ChinaBio®, which connects the China life-science industry with the rest of the world through consulting, capital and conferences, has sponsored two internships for KGI Master of Bioscience students the past two summers. The new agreement establishes a formal relationship between the company and KGI and expands the internship possibilities.
The Keck Graduate Institute of Applied Life Sciences (KGI), located in Claremont, California, is a specialized graduate school offering both MA and PhD degrees in life sciences. Founded in 1997 with a $50 million from the W. M. Keck Foundation, KGI is the newest member of The Claremont College Consortium, a group of seven colleges in the Claremont area.
Greg Scott, president and founder of ChinaBio®, said, "China is now the number two economy in the world and number two pharmaceutical market in the world. With the rate of growth of the economy and the life science industry in China, it's very valuable for students to have China experience on their resume."
Students will have the opportunity not only to work on projects with ChinaBio® but also with multinational pharmaceutical companies in China. Weekly meetings with guest speakers from the life science industry will bring the participants together to share their experiences, Scott said.
"We view this as first step toward greater collaborations with China," said James D. Sterling, PhD, KGI's vice president for academic affairs and dean of faculty. "We're not only providing an opportunity for our students to go to China, but we're also establishing a presence and reputation in China so we can recruit students from there and perhaps involve companies in China in some of our entrepreneurship activities at KGI."
KGI students who participate in the program will receive academic credit for the internships. Others who complete the program will earn the ChinaBio/KGI China Life Science Business Certificate.
KGI alum Robert Rankin (MBS '09) knows firsthand how valuable the ChinaBio® internship can be. While in China, Rankin worked on a variety of projects, including consulting with startups and identifying novel technologies from Chinese universities for multinational pharmaceutical companies such as Pfizer.
Additionally, he coached one startup on its presentation about a product to identify liver cancer in patients with cirrhosis. The presentation received a positive reception at the 2009 ChinaBio Investor Forum where startups presented their business plans to an audience of industry professionals, venture capitalists and other investors.
"Coaching the startup was pretty amazing," Rankin said. "It was great working directly with the founder, exchanging email and interacting about the business plan presentation. Then, I got to watch the presentation in person.
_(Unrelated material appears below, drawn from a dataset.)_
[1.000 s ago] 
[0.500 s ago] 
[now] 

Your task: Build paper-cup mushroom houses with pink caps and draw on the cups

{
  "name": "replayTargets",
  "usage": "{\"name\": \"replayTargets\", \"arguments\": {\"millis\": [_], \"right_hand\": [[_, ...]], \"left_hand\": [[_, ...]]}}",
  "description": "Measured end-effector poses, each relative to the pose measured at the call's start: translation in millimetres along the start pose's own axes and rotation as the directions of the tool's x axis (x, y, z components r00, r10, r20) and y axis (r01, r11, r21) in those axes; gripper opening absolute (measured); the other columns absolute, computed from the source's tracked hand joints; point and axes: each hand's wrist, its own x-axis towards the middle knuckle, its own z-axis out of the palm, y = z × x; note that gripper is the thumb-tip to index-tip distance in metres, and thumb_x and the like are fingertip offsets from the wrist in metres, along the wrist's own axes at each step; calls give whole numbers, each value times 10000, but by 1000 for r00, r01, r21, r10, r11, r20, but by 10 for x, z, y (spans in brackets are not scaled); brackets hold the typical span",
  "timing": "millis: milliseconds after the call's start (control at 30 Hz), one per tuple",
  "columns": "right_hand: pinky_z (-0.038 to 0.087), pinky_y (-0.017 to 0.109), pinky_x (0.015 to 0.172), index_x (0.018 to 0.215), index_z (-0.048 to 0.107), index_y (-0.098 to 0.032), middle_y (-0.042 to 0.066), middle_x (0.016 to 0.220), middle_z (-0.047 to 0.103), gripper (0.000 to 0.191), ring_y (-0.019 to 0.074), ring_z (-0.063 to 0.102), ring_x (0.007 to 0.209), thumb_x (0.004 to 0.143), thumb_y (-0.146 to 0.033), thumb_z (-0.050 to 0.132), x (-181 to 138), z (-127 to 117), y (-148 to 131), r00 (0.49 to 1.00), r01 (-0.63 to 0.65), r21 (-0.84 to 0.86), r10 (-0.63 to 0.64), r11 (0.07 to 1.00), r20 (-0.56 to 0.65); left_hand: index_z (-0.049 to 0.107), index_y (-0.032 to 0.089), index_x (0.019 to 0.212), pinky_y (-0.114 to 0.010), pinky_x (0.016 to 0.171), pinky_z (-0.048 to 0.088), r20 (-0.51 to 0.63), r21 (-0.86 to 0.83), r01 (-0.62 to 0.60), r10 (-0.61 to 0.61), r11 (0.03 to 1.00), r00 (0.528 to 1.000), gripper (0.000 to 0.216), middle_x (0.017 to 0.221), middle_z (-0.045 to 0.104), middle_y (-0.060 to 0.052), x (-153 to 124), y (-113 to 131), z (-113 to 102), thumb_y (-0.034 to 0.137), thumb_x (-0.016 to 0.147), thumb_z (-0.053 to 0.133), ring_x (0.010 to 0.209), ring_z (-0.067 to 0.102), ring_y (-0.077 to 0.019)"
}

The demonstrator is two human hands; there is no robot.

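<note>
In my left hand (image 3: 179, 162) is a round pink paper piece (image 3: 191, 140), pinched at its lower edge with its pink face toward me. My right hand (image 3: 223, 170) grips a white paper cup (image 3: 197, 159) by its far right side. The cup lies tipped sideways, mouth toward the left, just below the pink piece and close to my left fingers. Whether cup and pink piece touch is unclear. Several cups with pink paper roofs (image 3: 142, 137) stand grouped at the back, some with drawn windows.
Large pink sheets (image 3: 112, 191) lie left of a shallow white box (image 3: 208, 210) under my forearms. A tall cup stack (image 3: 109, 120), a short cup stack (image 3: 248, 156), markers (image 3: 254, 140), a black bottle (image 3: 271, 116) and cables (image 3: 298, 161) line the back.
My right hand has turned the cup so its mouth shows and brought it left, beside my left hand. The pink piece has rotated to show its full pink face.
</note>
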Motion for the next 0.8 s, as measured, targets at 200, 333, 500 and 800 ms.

It was pretty gratifying."
Rankin said the Applied Entrepreneurship and Business Plan courses he took at KGI gave him a solid background for the experience.
Randy Berholtz, an adjunct professor at KGI and a co-partner in ChinaBio® Education, will teach a three-day, pre-travel course at KGI providing a comparative review of law and business regulations relating to the life sciences in China and the United States.
The legal system in the U.S., based on British common law, is much older than the legal system in China, which is based on civil law and borrowed from countries like Germany and France.
"China has been in an enviable position. It has been able to take the best from each country and go forward," said Berholtz, who was general counsel for a group of life science companies in China and San Diego before partnering with ChinaBio® founder Greg Scott.
The class, China and the U.S.: Comparative Biotech Business, Law, and Regulation, would be beneficial not only for students and faculty but current life science practitioners, Chinese and American, as well.
"China is on everybody's radar screen right now," Berholtz said. "If your practice is in life sciences, you will normally hit China at some point."